U.S. consumer prices rose moderately last month and industrial output posted its biggest gain since January, according to data Friday that showed deflation risks ebbing as the recovery gains speed.
The Labor Department said its consumer price index, the best-known inflation gauge, rose 0.2% in July. The closely watched core price measure, which strips out food and energy costs to give a clearer view of underlying trends, also climbed 0.2%.
Separately, the Federal Reserve said industrial production jumped an unexpectedly large 0.5%, boosted by a big gain in utilities output and a third straight monthly rise in manufacturing activity.
The advance in the core CPI was a bit steeper than the 0.1% rise expected on Wall Street, and economists said it should help ease fears of deflation -- a potentially harmful sustained drop in prices -- without fueling inflation worries.
"The CPI numbers show inflation is still very tame. Looking at the breakdown of the report, it's clear we are still comfortably in a range at a low level of inflation," said Gary Thayer, chief economist at A.G. Edwards & Sons in St. Louis.

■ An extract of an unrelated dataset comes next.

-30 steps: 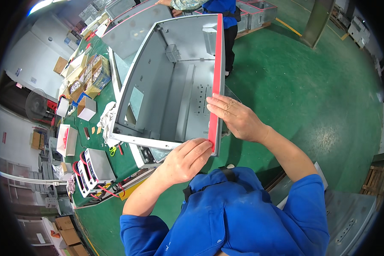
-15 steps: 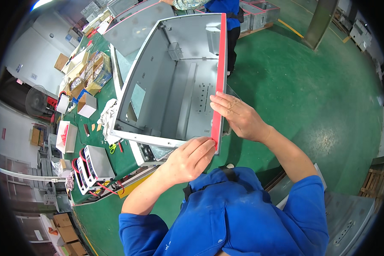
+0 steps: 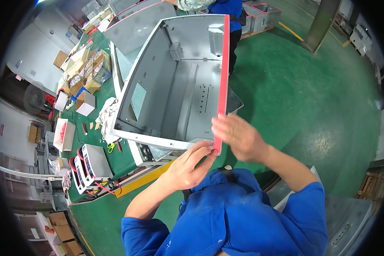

The price index for shelter, which includes hotels and the cost of owning a home, rose 0.3% last month after barely budging in June. The department said the gain accounted for about 85% of the pickup in the core CPI, which had been unchanged a month earlier.
Education and communication costs, down for four months, rose 0.5% as tuition surged 0.7%.
Medical-care inflation, which surprised economists by slowing this year, resumed its prior quick ascent with a 0.5% gain. Tobacco prices, which had fallen in May and June, rose a sharp 1.2% on the back of tax increases.
Transportation costs gained 0.2%, reflecting a 1.6% rise in airline fares and a 1.5% step-up in fuel prices, while prices for clothing and recreation were flat.
At its policy meeting Tuesday, the Federal Reserve opted to leave banks' overnight borrowing costs at a 45-year low of 1% as it continued to express concern over the potential for an "unwelcome fall in inflation" from already low levels.
Fed officials have been worried a slowing in inflation could sap some of the economic stimulus from low rates because it is inflation-adjusted rates that matter for growth.
The pickup in industrial activity was the latest in a string of data that have led economists to conclude the economy is accelerating nicely.